Giter Site home page Giter Site logo

Comments (18)

brancz avatar brancz commented on May 19, 2024 1

My apologies for taking so long to get back to this. Re-reading your #36 (comment) @inge4pres , are you saying you are trying to view trace type profiles? If so I think this is our mistake, as we don't actually support viewing trace profiles, as we never ended up finishing #56 / #61 .

I think we should probably disable scraping trace profiles by default until we have this support implemented, to avoid confusing situations like this (if this is the case).


Regarding your last comment, do you have a sequence of steps to run to reproduce this? I can't by just running a conprof instance from scratch, however, if I run conprof, collect some data, shut it down, and then start it back up, I can indeed reproduce some failed to fetch any source profiles errors. I'll investigate why this is happening.

from parca.

brancz avatar brancz commented on May 19, 2024 1

Quick update: It appears I have found part of the problem, there was an unsafe loading of data in the WAL. So the good news is that there is no corruption of the data on disk. Bad news is that for some reason new appends still yield this error, but when restarted those appends can be viewed without issues. I'm continuing to investigate.

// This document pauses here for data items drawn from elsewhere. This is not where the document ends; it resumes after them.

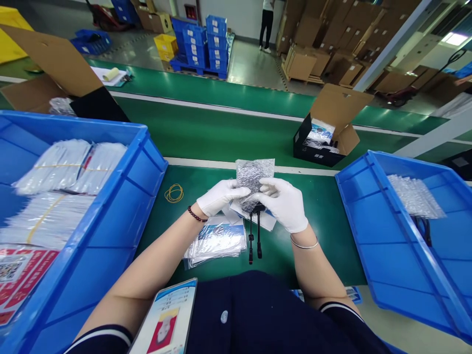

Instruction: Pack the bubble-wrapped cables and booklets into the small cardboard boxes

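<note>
Between my white-gloved hands is a bubble-wrap bag (254,174) around a dark device, with two black cables (258,233) hanging from its lower end toward me. My left hand (223,196) grips the bag's left side, thumb on top. On the right side, my right hand (283,201) has its fingers bent against the wrap. Beneath the bag are white and blue printed papers (271,223), partly hidden. A pile of clear-bagged leaflets (221,238) lies on the green table just below my left hand.
Yellow rubber bands (174,193) lie left of my hands. A blue bin (147,162) with banded packets stands left; another blue bin (387,265) holding a bubble-wrapped item stands right. An open black box (313,152) sits on the green conveyor, and an open carton (66,59) at far left. A person (267,22) stands behind.
</note>
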A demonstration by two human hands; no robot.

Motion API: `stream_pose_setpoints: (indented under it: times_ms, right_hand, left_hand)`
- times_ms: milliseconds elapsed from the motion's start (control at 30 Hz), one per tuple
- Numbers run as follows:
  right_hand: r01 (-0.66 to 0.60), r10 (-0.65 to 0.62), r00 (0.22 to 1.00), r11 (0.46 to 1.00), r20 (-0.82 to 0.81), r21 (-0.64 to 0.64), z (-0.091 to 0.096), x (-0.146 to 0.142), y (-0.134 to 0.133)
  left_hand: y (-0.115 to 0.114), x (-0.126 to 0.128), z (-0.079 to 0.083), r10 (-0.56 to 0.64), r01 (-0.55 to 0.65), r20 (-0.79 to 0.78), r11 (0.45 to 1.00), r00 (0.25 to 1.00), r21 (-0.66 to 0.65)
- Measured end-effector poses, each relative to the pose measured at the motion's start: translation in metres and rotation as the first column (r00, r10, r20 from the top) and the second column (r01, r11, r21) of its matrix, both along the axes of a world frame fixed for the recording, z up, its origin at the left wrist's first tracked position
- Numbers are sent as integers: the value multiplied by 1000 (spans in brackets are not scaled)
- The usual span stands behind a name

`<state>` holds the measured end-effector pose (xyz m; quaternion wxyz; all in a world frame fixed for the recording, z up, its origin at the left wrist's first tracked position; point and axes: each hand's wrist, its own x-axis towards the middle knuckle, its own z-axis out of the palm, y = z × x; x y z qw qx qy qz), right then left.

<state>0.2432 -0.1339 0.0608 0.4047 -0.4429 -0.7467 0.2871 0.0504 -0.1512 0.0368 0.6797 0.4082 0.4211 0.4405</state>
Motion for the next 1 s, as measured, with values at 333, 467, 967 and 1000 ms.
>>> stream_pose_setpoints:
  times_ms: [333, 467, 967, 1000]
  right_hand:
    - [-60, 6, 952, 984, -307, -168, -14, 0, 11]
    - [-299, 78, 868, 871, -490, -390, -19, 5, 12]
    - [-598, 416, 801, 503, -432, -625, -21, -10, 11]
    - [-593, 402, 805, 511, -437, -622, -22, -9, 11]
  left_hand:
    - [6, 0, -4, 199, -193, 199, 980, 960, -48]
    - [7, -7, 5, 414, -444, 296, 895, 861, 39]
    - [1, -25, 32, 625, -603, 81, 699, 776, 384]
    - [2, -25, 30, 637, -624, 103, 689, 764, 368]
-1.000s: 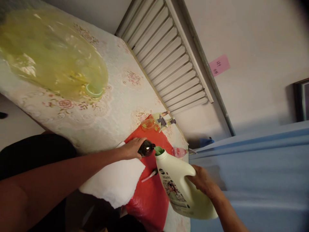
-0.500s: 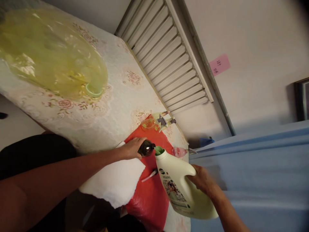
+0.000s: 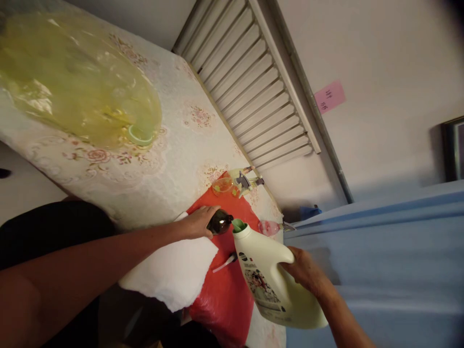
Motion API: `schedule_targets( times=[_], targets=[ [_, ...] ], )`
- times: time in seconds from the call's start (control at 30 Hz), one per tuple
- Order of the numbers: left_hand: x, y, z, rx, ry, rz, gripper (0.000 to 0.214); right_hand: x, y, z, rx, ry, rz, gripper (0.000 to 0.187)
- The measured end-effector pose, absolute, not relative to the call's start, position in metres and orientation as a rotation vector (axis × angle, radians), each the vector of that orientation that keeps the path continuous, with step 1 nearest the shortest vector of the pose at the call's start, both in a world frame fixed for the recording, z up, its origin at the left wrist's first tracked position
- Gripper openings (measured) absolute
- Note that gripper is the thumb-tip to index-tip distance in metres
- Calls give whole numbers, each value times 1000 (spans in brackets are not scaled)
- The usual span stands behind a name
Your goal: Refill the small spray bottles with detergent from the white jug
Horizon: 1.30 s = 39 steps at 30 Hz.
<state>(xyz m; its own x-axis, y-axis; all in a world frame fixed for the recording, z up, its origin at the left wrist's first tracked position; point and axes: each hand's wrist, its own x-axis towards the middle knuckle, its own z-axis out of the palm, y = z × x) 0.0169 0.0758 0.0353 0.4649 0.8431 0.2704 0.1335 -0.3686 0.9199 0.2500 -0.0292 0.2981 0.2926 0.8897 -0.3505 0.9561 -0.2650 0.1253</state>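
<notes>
My left hand (image 3: 200, 222) is wrapped round a small dark brown bottle (image 3: 219, 222), whose neck points right. My right hand (image 3: 303, 268) grips the handle of a large pale green detergent jug (image 3: 270, 280) with a flower picture on its label. The jug's green spout (image 3: 238, 225) is at the mouth of the bottle; whether liquid is flowing I cannot make out. Beneath them, a red plastic sheet (image 3: 226, 309) covers part of the table. On it lies a pump top (image 3: 225, 263) with a white tube, partly behind the jug. A white cloth (image 3: 172, 273) lies below my left forearm.
Spray bottles (image 3: 243, 182) stand at the red sheet's far edge, and a pink spray bottle (image 3: 270, 227) is behind the jug. A big yellow plastic bag (image 3: 79, 82) fills the left of the flowered tablecloth (image 3: 174, 159). A radiator (image 3: 253, 82) and blue curtain (image 3: 380, 256) border the table.
</notes>
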Motion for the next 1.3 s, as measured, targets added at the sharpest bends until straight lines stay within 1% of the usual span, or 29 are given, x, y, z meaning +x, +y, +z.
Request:
schedule_targets(
  times=[0.2,0.37,0.67,1.0,1.3],
  targets=[
    [17,76,35,1803,828,974,88,247,-29,299,2245,1696,-315,16],
    [17,76,33,1803,818,975,85,243,-28,301,2254,1666,-288,14],
    [18,76,33,1795,830,970,88,244,-29,301,2244,1686,-311,14],
    [17,76,34,1796,825,968,87,247,-31,294,2315,1652,-346,13],
    [17,75,34,1792,834,979,89,258,-44,277,2430,1726,-541,15]
  ],
)
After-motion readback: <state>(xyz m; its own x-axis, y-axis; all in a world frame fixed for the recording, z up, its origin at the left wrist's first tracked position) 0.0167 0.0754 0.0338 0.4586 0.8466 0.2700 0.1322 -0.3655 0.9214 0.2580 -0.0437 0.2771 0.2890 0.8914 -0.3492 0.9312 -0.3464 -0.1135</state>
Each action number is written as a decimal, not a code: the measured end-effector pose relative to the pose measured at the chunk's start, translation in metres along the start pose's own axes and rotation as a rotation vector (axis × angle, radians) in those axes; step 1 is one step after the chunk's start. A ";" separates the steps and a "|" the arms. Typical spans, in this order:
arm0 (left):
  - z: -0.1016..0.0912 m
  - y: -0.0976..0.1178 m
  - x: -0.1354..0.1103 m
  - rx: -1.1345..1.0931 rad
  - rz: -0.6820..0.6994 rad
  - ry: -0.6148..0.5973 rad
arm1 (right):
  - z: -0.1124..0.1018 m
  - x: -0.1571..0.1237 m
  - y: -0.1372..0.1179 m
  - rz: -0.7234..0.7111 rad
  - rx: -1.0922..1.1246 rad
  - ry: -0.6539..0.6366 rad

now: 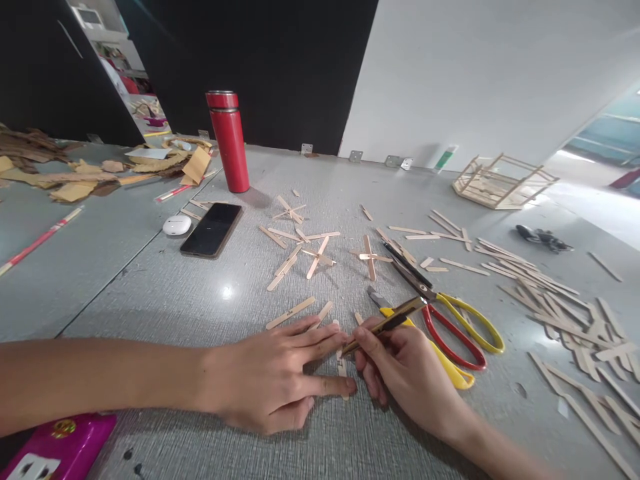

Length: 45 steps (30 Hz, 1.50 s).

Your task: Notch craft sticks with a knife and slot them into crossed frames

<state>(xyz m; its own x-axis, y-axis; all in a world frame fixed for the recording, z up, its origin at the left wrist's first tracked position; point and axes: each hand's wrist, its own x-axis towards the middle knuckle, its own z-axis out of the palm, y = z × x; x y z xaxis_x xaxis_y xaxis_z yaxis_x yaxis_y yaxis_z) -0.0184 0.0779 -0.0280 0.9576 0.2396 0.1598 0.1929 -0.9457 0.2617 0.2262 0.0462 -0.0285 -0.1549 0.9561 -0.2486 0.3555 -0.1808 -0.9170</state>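
Observation:
My left hand [280,380] lies with fingers spread on the table, its fingertips pressing down a craft stick [342,367] with a dark mark on it. Pinched in my right hand [400,363] is a pen [390,323], gold and black, its tip down at that stick. Another marked stick [291,313] rests just beyond my left fingers. Close by my right hand lie scissors [460,333] with red and yellow handles and a yellow-handled cutter [457,373], partly hidden by that hand. Farther off are crossed sticks [320,258] and another cross [370,257].
A red flask [229,143] stands at the back, with a phone [212,230] and white earbud case [177,225] nearer. Loose sticks [555,313] pile up at right, below a stick frame [503,183]. Cardboard scraps [80,177] lie at left; a purple case [75,443] sits front left.

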 end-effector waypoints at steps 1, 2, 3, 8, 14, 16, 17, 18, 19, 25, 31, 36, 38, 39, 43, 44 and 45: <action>0.000 0.000 0.000 0.001 -0.001 -0.006 | 0.000 0.000 0.001 -0.006 -0.003 0.002; 0.000 0.000 0.000 0.001 -0.003 -0.008 | 0.000 -0.001 0.001 -0.013 -0.007 0.006; 0.000 0.000 0.000 0.000 -0.003 -0.008 | 0.001 -0.002 0.002 -0.019 -0.010 0.010; -0.001 0.000 0.000 -0.003 0.002 -0.007 | 0.002 -0.002 0.002 -0.025 -0.026 0.038; 0.002 0.000 -0.001 -0.025 0.008 0.030 | 0.002 0.000 -0.003 -0.010 -0.058 0.049; 0.002 -0.001 0.000 -0.030 0.004 0.034 | 0.003 0.000 -0.005 -0.008 -0.081 0.046; 0.002 -0.001 0.000 -0.030 0.004 0.030 | 0.004 0.000 -0.006 -0.009 -0.094 0.045; 0.001 -0.001 0.000 -0.029 0.004 0.024 | 0.003 0.000 -0.007 -0.011 -0.109 0.044; 0.001 -0.001 0.000 -0.028 0.007 0.018 | 0.003 0.001 -0.009 -0.013 -0.127 0.039; -0.001 0.000 0.000 -0.031 0.006 0.041 | 0.000 0.007 -0.012 0.006 -0.212 -0.006; -0.002 0.001 0.001 0.000 0.002 0.008 | 0.004 0.010 -0.014 0.049 -0.184 -0.064; -0.002 0.000 0.000 -0.001 0.008 0.004 | 0.006 0.012 -0.014 0.045 -0.174 -0.054; -0.002 0.001 0.000 -0.003 0.010 0.006 | 0.006 0.011 -0.013 0.042 -0.174 -0.051; -0.002 0.001 0.000 -0.005 0.009 0.006 | 0.006 0.011 -0.013 0.038 -0.175 -0.048; -0.003 0.001 0.000 -0.015 0.010 0.001 | 0.006 0.009 -0.013 0.020 -0.166 -0.033; -0.002 0.000 0.000 -0.013 0.008 -0.002 | 0.006 0.009 -0.013 0.019 -0.161 -0.033; -0.002 0.000 0.000 -0.010 0.007 -0.005 | 0.007 0.009 -0.013 0.018 -0.156 -0.034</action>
<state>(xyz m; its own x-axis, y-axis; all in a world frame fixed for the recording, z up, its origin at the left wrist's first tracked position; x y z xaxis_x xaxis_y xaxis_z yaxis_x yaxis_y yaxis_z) -0.0189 0.0781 -0.0257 0.9600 0.2320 0.1569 0.1842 -0.9449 0.2705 0.2140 0.0558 -0.0208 -0.1773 0.9444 -0.2768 0.4967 -0.1570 -0.8536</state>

I'll open a PR as soon as I fix the remaining issue.

from parca.

brancz avatar brancz commented on May 19, 2024 1

I finally managed to find that last bug, and all new e2e tests are passing with this patch: #113

Thank you so much everyone for bearing with me!

from parca.

brancz avatar brancz commented on May 19, 2024

Yes I've noticed this as well, I haven't fully figured out why this happens, as we do parse profiles before appending them. Maybe we need to do run further validations on the profile rather than just parsing it. Maybe an empty profile is a valid one, I'm not sure.

from parca.

brancz avatar brancz commented on May 19, 2024

I just double checked, and honestly I don't understand how those samples get persisted, as parsing the profile should encounter the exact same issue judging by: https://github.com/google/pprof/blob/27840fff0d09770c422884093a210ac5ce453ea6/profile/profile.go#L167-L177

from parca.

josharian avatar josharian commented on May 19, 2024

We hit this as well. I think the stored data is getting corrupted: I've seen a particular profile go from readable (because it rendered nicely) to "failed to fetch any source profiles". A large proportion of our samples right now are failing...

from parca.

brancz avatar brancz commented on May 19, 2024

Thanks for reporting! I believe since the last storage rebase this started happening for data older than 8h, potentially even 2h.

Iā€™m gonna try to build some data integrity tooling to test this over time.

from parca.

inge4pres avatar inge4pres commented on May 19, 2024

Hey I'm using the latest version too and facing this same issue for data just collected: how to debug, is there an option to add verbose logging?
Can you please also point me to a document/part of code that handles the scraping, I am not sure if I need to configure the targest with the HTTP host-port only or if I need to add the /debug URI too...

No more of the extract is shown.